TASK PROMPT: Line by line, restate the listing below without any change.

Content starts

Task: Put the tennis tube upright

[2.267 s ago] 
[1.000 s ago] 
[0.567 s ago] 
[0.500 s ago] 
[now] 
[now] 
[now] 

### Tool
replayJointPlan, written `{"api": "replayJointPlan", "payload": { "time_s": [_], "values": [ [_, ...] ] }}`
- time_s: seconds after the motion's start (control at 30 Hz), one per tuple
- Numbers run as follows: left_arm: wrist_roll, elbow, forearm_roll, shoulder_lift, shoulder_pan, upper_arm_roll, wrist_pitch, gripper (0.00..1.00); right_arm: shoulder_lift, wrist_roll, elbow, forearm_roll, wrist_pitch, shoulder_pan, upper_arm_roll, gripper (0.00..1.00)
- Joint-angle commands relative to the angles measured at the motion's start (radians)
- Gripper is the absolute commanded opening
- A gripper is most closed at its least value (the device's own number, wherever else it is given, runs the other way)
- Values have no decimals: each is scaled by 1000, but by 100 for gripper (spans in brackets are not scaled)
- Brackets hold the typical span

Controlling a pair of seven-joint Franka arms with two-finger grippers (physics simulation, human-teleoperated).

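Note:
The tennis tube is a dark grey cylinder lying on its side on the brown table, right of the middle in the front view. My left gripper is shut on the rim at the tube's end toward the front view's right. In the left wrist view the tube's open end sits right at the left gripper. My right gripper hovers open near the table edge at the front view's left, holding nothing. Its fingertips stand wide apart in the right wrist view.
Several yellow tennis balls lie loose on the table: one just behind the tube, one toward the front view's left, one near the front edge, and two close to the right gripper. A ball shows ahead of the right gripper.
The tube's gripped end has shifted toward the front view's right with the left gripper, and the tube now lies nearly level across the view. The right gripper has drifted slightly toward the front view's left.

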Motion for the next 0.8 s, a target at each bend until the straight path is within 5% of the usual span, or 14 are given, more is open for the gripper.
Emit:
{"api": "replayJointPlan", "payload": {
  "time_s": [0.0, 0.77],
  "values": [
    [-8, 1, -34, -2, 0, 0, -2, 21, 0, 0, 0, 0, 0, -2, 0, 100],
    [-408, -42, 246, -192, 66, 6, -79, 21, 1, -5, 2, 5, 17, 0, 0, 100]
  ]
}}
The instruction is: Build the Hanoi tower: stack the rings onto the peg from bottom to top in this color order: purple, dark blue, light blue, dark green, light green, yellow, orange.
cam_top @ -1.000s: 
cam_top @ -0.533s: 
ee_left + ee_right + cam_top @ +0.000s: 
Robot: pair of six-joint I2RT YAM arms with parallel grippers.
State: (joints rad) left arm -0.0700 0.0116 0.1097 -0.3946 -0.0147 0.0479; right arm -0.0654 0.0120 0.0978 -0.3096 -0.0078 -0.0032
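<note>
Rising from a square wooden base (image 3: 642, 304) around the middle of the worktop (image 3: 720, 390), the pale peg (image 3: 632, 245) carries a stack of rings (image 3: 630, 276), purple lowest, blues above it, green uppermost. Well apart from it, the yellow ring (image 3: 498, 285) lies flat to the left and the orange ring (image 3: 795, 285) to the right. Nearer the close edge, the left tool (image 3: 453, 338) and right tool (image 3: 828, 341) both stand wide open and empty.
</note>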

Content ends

TASK OUTPUT:
Task: Put the tennis tube upright

[2.267 s ago] 
[1.000 s ago] 
[0.567 s ago] 
[0.500 s ago] 
[now] 
[now] 
[now] 

### Tool
replayJointPlan, written `{"api": "replayJointPlan", "payload": { "time_s": [_], "values": [ [_, ...] ] }}`
- time_s: seconds after the motion's start (control at 30 Hz), one per tuple
- Numbers run as follows: left_arm: wrist_roll, elbow, forearm_roll, shoulder_lift, shoulder_pan, upper_arm_roll, wrist_pitch, gripper (0.00..1.00); right_arm: shoulder_lift, wrist_roll, elbow, forearm_roll, wrist_pitch, shoulder_pan, upper_arm_roll, gripper (0.00..1.00)
- Joint-angle commands relative to the angles measured at the motion's start (radians)
- Gripper is the absolute commanded opening
- A gripper is most closed at its least value (the device's own number, wherever else it is given, runs the other way)
- Values have no decimals: each is scaled by 1000, but by 100 for gripper (spans in brackets are not scaled)
- Brackets hold the typical span

Controlling a pair of seven-joint Franka arms with two-finger grippers (physics simulation, human-teleoperated).

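Note:
The tennis tube is a dark grey cylinder lying on its side on the brown table, right of the middle in the front view. My left gripper is shut on the rim at the tube's end toward the front view's right. In the left wrist view the tube's open end sits right at the left gripper. My right gripper hovers open near the table edge at the front view's left, holding nothing. Its fingertips stand wide apart in the right wrist view.
Several yellow tennis balls lie loose on the table: one just behind the tube, one toward the front view's left, one near the front edge, and two close to the right gripper. A ball shows ahead of the right gripper.
The tube's gripped end has shifted toward the front view's right with the left gripper, and the tube now lies nearly level across the view. The right gripper has drifted slightly toward the front view's left.
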
Motion for the next 0.8 s, a target at each bend until the straight path is within 5% of the usual span, or 14 are given, more is open for the gripper.
Emit:
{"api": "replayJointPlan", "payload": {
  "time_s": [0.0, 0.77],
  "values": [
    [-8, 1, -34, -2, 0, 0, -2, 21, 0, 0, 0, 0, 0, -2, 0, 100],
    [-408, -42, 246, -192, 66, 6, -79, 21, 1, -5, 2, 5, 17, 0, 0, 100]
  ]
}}
The instruction is: Build the Hanoi tower: stack the rings onto the peg from bottom to top in this color order: purple, dark blue, light blue, dark green, light green, yellow, orange.
cam_top @ -1.000s: 
cam_top @ -0.533s: 
ee_left + ee_right + cam_top @ +0.000s: 
Robot: pair of six-joint I2RT YAM arms with parallel grippers.
State: (joints rad) left arm -0.0700 0.0116 0.1097 -0.3946 -0.0147 0.0479; right arm -0.0654 0.0120 0.0978 -0.3096 -0.0078 -0.0032
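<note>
Rising from a square wooden base (image 3: 642, 304) around the middle of the worktop (image 3: 720, 390), the pale peg (image 3: 632, 245) carries a stack of rings (image 3: 630, 276), purple lowest, blues above it, green uppermost. Well apart from it, the yellow ring (image 3: 498, 285) lies flat to the left and the orange ring (image 3: 795, 285) to the right. Nearer the close edge, the left tool (image 3: 453, 338) and right tool (image 3: 828, 341) both stand wide open and empty.
</note>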

No additional answer text is required.